• [What this task involves] Print out the entries from the line containing "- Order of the" through the last line, exactly, and print nothing else. Pictures are not copied.

*** Opening of Data for this task ***

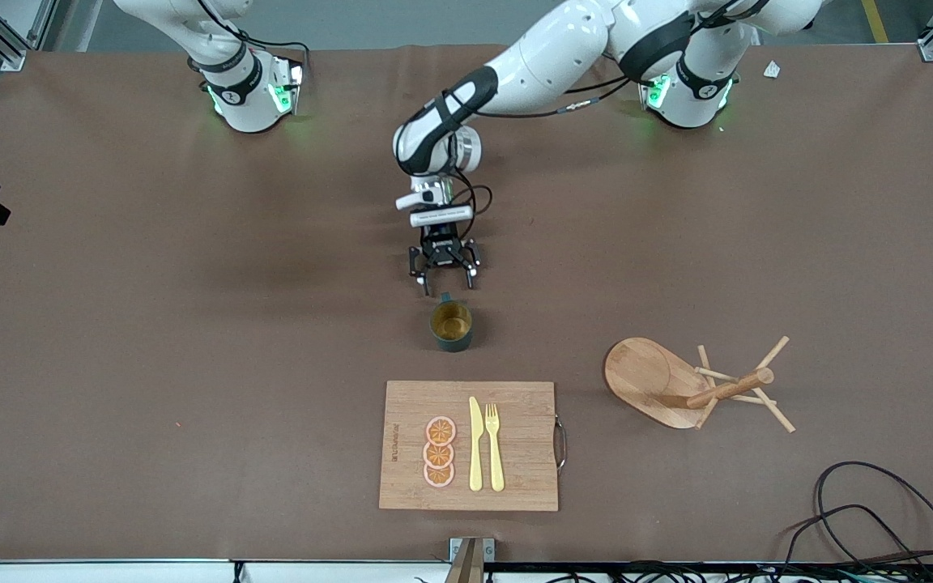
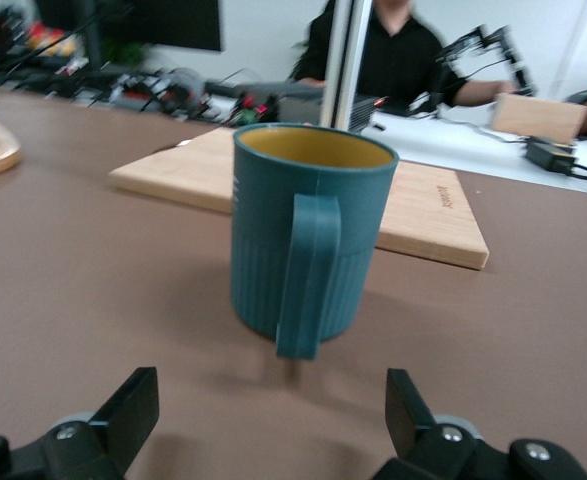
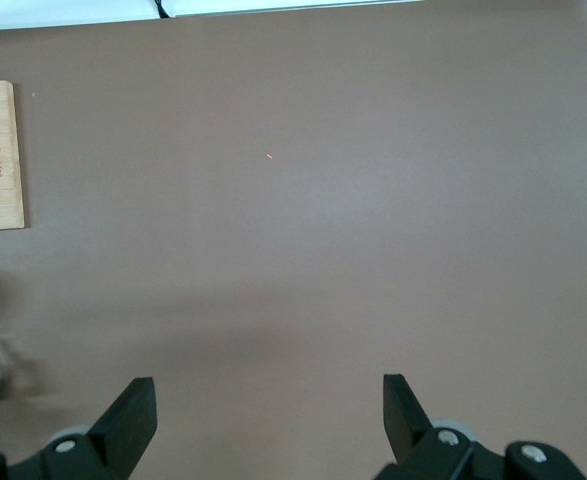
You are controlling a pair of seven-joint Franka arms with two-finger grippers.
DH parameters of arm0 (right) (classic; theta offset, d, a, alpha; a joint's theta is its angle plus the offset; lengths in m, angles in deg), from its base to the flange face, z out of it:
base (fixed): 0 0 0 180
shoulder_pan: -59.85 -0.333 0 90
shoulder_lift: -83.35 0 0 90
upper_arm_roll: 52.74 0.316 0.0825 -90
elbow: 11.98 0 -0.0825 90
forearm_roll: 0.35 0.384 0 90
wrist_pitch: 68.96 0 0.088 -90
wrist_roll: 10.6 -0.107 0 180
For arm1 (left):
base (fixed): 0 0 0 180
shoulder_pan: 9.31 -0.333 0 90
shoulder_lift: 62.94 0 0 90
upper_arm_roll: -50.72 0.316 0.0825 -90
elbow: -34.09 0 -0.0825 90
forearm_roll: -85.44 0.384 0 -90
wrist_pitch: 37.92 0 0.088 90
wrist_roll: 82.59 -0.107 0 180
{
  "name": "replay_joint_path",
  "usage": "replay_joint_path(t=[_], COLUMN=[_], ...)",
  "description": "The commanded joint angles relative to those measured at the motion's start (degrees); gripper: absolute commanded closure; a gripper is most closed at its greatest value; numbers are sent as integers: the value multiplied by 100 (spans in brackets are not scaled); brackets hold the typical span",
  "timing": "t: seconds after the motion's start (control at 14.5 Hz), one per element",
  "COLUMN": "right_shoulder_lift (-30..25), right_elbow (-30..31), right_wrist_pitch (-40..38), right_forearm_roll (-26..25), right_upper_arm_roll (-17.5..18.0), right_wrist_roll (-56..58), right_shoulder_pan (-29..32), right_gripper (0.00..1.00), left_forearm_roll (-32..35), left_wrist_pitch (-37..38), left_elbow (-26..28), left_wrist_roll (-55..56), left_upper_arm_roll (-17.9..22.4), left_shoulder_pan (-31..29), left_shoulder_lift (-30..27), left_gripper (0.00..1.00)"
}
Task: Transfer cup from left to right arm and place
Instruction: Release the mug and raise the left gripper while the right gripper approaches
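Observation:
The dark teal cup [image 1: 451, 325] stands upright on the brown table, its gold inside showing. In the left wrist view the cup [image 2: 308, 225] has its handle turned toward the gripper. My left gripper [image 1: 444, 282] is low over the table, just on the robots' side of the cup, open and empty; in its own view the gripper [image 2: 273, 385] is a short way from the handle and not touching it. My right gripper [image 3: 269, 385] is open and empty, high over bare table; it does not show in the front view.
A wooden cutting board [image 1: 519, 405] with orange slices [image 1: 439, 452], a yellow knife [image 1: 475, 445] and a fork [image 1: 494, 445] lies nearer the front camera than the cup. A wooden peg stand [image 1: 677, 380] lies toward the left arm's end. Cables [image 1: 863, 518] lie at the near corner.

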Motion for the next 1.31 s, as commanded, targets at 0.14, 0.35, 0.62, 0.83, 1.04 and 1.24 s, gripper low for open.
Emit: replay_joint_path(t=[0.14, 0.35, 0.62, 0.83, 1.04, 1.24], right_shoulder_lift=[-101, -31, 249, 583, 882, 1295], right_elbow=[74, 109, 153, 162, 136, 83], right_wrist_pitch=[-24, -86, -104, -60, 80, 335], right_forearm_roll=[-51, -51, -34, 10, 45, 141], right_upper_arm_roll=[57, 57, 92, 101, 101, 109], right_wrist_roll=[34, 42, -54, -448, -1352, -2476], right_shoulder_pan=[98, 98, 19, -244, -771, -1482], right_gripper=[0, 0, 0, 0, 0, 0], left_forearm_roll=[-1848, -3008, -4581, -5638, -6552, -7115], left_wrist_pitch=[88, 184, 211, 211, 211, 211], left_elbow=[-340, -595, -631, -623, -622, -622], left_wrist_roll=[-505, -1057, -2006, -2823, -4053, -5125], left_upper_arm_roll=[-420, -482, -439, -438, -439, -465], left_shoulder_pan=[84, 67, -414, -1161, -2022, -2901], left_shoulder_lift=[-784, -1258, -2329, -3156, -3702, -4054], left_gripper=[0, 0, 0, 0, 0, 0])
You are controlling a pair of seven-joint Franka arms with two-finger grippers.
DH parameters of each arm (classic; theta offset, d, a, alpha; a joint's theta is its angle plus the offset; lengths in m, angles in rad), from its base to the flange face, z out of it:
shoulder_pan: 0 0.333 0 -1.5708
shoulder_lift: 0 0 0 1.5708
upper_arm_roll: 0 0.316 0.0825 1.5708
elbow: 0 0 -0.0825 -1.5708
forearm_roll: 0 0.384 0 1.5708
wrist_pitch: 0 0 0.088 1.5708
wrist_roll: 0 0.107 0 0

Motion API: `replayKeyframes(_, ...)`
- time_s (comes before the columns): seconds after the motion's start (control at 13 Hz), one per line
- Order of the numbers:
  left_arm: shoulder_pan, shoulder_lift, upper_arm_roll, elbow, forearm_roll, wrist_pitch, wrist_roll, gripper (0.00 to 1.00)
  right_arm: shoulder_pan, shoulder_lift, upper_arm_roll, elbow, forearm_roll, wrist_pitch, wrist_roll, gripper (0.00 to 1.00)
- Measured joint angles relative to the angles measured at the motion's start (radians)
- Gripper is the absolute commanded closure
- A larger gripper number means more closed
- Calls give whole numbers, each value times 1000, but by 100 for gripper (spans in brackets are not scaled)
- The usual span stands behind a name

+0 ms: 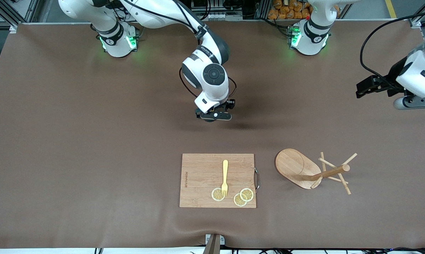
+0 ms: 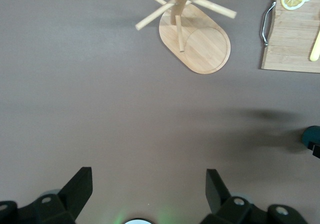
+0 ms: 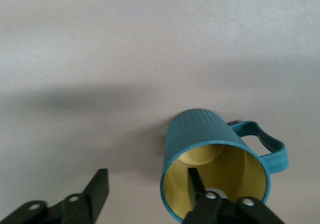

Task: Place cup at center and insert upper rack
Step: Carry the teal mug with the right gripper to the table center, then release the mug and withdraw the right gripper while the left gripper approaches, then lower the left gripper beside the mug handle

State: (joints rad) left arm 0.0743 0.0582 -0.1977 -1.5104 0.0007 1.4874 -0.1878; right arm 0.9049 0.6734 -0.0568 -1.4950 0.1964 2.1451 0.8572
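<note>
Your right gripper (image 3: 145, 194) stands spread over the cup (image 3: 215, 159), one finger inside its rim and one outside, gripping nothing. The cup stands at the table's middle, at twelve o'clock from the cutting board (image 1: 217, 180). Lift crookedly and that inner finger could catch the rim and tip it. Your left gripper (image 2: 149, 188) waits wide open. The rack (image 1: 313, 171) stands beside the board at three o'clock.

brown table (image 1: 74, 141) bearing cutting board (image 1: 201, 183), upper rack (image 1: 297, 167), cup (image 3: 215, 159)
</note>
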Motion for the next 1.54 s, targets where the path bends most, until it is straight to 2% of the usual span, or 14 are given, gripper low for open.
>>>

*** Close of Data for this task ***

• [Task result]
- Order of the numbers:
  left_arm: shoulder_pan, shoulder_lift, upper_arm_roll, elbow, forearm_roll, wrist_pitch, wrist_roll, gripper (0.00 to 1.00)
  right_arm: shoulder_pan, shoulder_lift, upper_arm_roll, elbow, forearm_roll, wrist_pitch, wrist_roll, gripper (0.00 to 1.00)
- Measured joint angles relative to the angles measured at the motion's start (radians)
- Gripper is the absolute commanded closure
- A larger gripper number means more closed
- Calls give whole numbers, each value times 1000, but by 100 for gripper (spans in brackets are not scaled)
- The usual span stands behind a name

+0 ms: 
+0 ms: 
+0 ms: 

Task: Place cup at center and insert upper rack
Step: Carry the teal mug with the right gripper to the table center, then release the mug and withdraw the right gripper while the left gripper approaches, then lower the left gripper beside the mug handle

State: (joints rad) left arm 0.0743 0.0582 -0.1977 -1.5104 0.0007 1.4874 -0.1878; right arm 0.9049 0.6734 -0.0568 -1.4950 0.1964 2.1451 0.8572
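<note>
Your right gripper (image 3: 145, 194) stands spread over the cup (image 3: 215, 159), one finger inside its rim and one outside, gripping nothing. The cup stands at the table's middle, at twelve o'clock from the cutting board (image 1: 217, 180). Lift crookedly and that inner finger could catch the rim and tip it. Your left gripper (image 2: 149, 188) waits wide open. The rack (image 1: 313, 171) stands beside the board at three o'clock.

brown table (image 1: 74, 141) bearing cutting board (image 1: 201, 183), upper rack (image 1: 297, 167), cup (image 3: 215, 159)
</note>
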Motion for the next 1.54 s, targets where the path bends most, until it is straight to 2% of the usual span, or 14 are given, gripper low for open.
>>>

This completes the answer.